Chronic lymphoproliferative disorder with unusual clinical, morphologic, ultrastructural and membrane surface marker characteristics

Chronic lymphoproliferative disorder with unusual clinical, morphologic, ultrastructural and membrane surface marker characteristics

R W McKenna et al. Am J Med. 1977 Apr.

Abstract

Four of 105 patients with chronic lymphocytic leukemia (CLL) manifested clinical, morphologic, ultrastructural and membrane surface marker characteristics that differed from those found in patients with typical CLL of demonstrated B-lymphocyte origin. These four patients presented with moderate increases in absolute lymphocyte counts, absolute neutropenia, polyclonal hypergammaglobulinemia and hepatosplenomegaly without lymphadenopathy. Two of them were unusually young, 19 and 25 years old, at the time of diagnosis. The proliferating lymphocytes carried receptors for sheep erythrocytes, a T-lymphocyte marker.

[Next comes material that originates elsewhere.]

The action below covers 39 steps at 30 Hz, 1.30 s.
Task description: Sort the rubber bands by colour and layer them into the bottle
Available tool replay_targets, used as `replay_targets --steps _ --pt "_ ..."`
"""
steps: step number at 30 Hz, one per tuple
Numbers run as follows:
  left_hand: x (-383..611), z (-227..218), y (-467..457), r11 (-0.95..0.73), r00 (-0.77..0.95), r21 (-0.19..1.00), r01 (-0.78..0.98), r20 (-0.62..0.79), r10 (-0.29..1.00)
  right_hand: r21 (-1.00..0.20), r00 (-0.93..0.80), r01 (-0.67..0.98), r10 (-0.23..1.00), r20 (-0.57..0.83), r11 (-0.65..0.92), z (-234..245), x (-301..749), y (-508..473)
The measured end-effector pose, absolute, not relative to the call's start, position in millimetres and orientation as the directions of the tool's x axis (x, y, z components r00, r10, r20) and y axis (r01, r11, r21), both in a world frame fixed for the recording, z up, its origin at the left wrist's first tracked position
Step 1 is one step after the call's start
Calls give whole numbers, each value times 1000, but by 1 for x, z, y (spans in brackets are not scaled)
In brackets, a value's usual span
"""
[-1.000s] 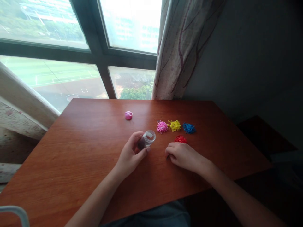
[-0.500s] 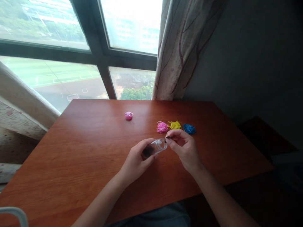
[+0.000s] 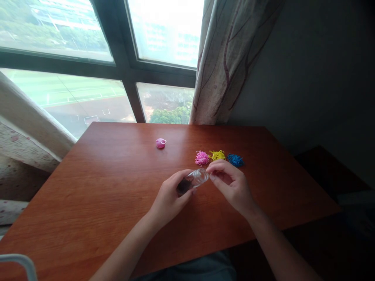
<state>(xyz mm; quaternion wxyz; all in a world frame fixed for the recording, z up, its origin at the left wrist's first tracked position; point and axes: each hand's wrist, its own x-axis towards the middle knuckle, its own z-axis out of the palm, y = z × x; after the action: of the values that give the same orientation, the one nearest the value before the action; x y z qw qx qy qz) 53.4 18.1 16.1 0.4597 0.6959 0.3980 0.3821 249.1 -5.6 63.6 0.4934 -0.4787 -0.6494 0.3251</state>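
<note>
My left hand (image 3: 168,199) is wrapped round a small clear jar (image 3: 200,177), tilted on its side with its open mouth to the right. Dark stringy material (image 3: 184,185) lies inside, mostly towards the bottom end, partly covered by my fingers. At the jar's mouth is my right hand (image 3: 233,187), its thumb and index fingertip slightly apart with nothing visible between them. Just beyond the hands lie loose piles of thin bands: pink (image 3: 202,157), yellow (image 3: 218,155) and blue (image 3: 235,160).
A round pink object (image 3: 160,143) with a pale loop on it sits farther back on the brown wooden table (image 3: 117,175). Behind the table are a window and a curtain (image 3: 225,62). A pale curved bar (image 3: 20,258) shows at the lower left.
The dark strand pinched in my right fingers at the jar's mouth has left them, and dark material now shows farther along inside the jar. My left hand keeps its hold.
</note>
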Motion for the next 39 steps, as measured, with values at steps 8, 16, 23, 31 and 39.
replay_targets --steps 8,16,23,31,39 --pt "60 18 15 -307 496 930 203 173 851 -863 3 389 937 351 322 73 253 -7" --pt "69 18 20 -423 491 883 202 282 824 -568 -328 661 869 370 491 73 231 -6" --pt "81 24 20 -401 506 903 157 275 817 -652 -276 603 887 370 460 78 240 -1" --pt "84 16 26 -405 537 885 228 233 811 -703 135 709 989 53 -59 41 337 6" --pt "79 15 25 -309 487 930 200 179 855 -561 1 824 992 -125 -72 25 357 -16"
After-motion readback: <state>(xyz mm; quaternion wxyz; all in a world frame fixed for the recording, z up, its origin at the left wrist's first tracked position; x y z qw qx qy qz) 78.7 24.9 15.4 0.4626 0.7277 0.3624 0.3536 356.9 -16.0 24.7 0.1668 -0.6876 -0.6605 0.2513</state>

In the three patients tested, the lymphocytes also carried Fc receptors. Ultrastructurally the lymphocytes contained cytoplasmic inclusion bodies consisting of parallel tubular arrays. The parallel tubular arrays corresponded to prominent cytoplasmic azurophilic granules on light microscopy. Parallel tubular arrays were found in less than 1 per cent of the lymphocytes in eight patients with typical B-lymphocyte CLL. The process in these four patients may be a distinctive chronic lymphoproliferative disorder originating in T lymphocytes with Fc receptors found in small numbers in the blood of normal persons.